I hope she is not pregnant and you can look into getting two more ratties for them


----------



## Korra (Dec 11, 2011)

I am sorry to double post, but I would like to ask something. If she is pregnant(hopefully not tho ) and the pups are without mutation, I might like to adopt one. I've always loved Siamese and dwarf has been something I have searched for. 
Where do you live?


----------



## lovemyratties (Feb 8, 2012)

Oregon.
I would love to find people to adopt them if they are ok and if she is pregnant. 
I think I am going to get my male neutered when I get the money.


----------



## Korra (Dec 11, 2011)

Dang....way too far...


----------



## lovemyratties (Feb 8, 2012)

I'd say I'd ship but I have no idea how much that would cost or how to even go about that safely.


----------



## ratjes (Mar 26, 2011)

In your profile you say you are an experienced rat owner then how can you "let them play" together or was it just going to be an "accidental" breeding since the combination is pretty fancy?
This forum is not about breeding but if you are serious about breeding it would be better to learn from experienced breeders.


----------



## lovemyratties (Feb 8, 2012)

I honestly usually watch them and this time I looked over at them and caught them in the act.
I immediately separated them and haven't let them play since. I have rats all my life and none of them have had babies or gotten pregnant when under my supervision. So this honestly was a mistake. IF she is pregnant I would keep them all if I had to. I just wanted to see if anyone wanted them if she is so I dont end up with more rats. But I COULD keep them all and I'm not selling them so apparently it wasn't on purpose. I have been researching breeding and looking into it but I dont think I am ready so I wasn't doing anything on purpose but I honestly think you are being rude. Thanks.


----------



## A.ngelF.eathers (Jul 6, 2011)

lovemyratties said:


> but I honestly think you are being rude. Thanks.

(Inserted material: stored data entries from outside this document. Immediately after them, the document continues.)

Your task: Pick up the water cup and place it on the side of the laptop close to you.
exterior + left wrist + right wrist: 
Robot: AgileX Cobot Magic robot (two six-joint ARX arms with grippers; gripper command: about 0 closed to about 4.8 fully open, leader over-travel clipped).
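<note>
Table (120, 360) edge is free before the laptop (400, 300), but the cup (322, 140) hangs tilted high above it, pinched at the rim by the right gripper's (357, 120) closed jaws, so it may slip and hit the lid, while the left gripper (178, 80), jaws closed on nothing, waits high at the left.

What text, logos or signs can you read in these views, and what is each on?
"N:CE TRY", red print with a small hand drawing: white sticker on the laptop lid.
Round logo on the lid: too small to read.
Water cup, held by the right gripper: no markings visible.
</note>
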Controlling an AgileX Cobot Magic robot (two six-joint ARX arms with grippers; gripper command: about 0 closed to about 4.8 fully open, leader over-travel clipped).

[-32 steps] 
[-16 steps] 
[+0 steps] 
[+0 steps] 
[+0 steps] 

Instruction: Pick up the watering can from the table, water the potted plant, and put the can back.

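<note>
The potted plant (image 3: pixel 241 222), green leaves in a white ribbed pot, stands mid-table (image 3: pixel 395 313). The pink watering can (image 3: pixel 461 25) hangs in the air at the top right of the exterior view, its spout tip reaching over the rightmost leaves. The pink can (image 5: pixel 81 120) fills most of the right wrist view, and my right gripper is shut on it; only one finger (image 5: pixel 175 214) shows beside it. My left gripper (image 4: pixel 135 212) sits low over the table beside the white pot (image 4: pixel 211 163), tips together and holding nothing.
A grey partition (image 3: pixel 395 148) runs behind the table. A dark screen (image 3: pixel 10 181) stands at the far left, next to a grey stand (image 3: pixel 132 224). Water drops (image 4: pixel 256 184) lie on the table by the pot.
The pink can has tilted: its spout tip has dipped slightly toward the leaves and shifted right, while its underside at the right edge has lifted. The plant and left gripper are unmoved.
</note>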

Call it being concerned for your rats. You most likely just let a direct inbreeding occur. I find it hard to believe you've let same sex rats play together throughout your life and never had this happen before. Blatant irresponsibility.


----------



## giggles_mcbug (Sep 10, 2011)

this post smells of intentional breeding.


----------



## Kinsey (Jun 14, 2009)

This post is reeking of lies and intentional breeding. Locking.


----------